The "timeless words" are some reference to the hardships of the Revolutionary War. And I won't be needlessly harsh about the grandiloquent formulations -- it's the conclusion of the speech, and high-flown language is standard. But he calls us America. That seems odd. Is that normal? Sounds a little like "you people" to me. Sort of distant and impersonal and other-directed. There's me, and there's you all. Hm. The hope and virtue and braving of icy waters -- well, he's striking a pose. Children's children? Other presidents have used it. But, like, a hundred years ago.
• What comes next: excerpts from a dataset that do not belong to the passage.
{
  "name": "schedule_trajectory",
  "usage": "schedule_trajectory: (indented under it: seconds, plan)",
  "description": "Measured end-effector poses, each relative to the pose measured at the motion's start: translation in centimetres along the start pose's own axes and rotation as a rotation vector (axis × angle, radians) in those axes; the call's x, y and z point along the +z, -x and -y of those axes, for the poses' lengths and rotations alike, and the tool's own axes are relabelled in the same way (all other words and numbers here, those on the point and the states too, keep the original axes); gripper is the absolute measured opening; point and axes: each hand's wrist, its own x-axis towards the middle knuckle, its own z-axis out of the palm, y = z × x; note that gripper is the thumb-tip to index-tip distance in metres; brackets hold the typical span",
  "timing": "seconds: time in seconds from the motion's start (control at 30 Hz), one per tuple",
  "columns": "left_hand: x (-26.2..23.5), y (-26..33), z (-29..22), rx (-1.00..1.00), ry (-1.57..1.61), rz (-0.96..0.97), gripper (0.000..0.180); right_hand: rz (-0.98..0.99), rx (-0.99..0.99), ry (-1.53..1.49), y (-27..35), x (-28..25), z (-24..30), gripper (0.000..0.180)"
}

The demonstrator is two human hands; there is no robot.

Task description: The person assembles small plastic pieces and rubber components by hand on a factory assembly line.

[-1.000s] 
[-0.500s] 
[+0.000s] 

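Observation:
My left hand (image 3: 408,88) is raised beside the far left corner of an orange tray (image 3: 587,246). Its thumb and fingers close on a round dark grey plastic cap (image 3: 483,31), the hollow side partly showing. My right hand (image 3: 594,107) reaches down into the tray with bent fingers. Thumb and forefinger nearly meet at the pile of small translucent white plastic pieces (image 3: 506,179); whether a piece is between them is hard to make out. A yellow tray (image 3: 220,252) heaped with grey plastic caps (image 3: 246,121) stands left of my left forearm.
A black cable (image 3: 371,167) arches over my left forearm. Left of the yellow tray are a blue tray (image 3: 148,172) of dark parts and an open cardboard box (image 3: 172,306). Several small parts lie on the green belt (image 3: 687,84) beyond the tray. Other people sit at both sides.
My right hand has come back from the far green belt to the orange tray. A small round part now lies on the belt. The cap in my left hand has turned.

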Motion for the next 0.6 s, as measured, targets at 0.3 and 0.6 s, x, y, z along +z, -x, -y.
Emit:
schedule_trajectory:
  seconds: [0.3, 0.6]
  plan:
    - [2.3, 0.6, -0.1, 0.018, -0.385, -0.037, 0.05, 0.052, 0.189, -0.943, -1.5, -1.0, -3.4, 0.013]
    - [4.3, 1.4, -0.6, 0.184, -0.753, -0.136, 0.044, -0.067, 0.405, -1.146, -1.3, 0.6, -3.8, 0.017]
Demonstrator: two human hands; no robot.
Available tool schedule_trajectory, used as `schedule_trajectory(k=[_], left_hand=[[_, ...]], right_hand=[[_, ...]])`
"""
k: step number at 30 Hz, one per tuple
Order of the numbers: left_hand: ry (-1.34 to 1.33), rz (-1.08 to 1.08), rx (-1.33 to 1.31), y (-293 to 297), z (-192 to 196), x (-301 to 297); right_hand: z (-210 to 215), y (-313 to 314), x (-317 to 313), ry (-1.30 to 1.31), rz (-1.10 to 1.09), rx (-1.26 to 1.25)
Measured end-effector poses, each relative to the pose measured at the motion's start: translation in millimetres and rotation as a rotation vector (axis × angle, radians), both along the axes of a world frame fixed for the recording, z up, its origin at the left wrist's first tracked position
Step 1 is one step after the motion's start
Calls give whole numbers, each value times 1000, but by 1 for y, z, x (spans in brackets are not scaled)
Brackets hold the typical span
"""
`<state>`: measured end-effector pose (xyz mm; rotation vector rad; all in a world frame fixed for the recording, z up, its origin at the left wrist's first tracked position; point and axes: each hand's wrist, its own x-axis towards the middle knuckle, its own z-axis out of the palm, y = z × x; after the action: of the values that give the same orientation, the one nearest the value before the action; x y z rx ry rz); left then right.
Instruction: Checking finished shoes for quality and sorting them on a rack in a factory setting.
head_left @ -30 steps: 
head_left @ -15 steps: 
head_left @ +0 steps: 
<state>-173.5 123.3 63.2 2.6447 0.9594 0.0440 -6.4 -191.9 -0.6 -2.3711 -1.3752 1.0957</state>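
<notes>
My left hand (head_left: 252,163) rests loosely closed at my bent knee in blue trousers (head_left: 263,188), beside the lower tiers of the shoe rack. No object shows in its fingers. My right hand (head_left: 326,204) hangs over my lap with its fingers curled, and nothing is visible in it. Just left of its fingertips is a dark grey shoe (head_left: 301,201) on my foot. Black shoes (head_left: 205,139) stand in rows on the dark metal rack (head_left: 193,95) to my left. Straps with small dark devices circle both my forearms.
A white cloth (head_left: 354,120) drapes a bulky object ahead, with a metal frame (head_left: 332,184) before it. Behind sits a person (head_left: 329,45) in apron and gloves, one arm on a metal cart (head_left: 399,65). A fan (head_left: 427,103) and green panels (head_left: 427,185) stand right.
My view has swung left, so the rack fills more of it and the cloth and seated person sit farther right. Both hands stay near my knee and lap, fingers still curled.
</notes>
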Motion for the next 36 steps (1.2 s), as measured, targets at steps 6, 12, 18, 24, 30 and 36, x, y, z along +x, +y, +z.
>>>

Still, it's awfully poetical. Whoever wrote this is damn talented. He should write something for Barbra Streisand. Let me see if I can do it. 

ahem

Let us go forth then, into the glorious unknown of the future, firm in our conviction that no terror shall afflict our resolve, no hardship shall quench our virtue, no adversity shall prevail over our steadfast commitment to the path we firmly set for that great dream laid out before us by our fathers and our fathers' fathers, that our children, and our children's children, and our children's children's children, and our children's children's children's children, and our children's children's children's children's children -- or maybe that was one children's too many, let's see, five, so yeah, that was right -- and our children's children's children's children's children's children -- okay, I admit it, I'm just copying and pasting now, but isn't all this repetition poetical and rhetorically powerful? -- anyway, that all these children with their babies' mammas shall attain to that ancient promise handed down to us from of old, that all men, and women, and children, and children's children, and children's children's children, shall go forth into the bright and morning sunlight of tomorrow!

Man, I'm good. All that was just one sentence! I don't know why I'm not rich and famous, writing speeches for influential demagogues and living in sybaritic splendor on the miasmic banks of the Potomac. But I am just now starting a new business. Dog shaving. Global warming will be making the globe very warm, so it's a growth industry, get it? I was going to call it The Hot Dog Chop, then Hot Tofu Dogs, then VeggieBurgerPorium, then Jack H's Sensual Dog Massage and Vegan Taco Stand. But I couldn't get a permit from the city, so now I'm going door to door with a pinking sheers and a tub for housewives and shut-ins to soak their feet in. Like I say, it's a growth industry. And I offer backyard dog doo removal as well -- I've got a stick with a nail in it.

I have five blisters from tonight's workout. Two were just rips, and two are blisters under thick callouses. I thought I was a big dog, but under all this hair I turned out to be a vegan taco.

Thank you. God bless you. And God bless the United States of America.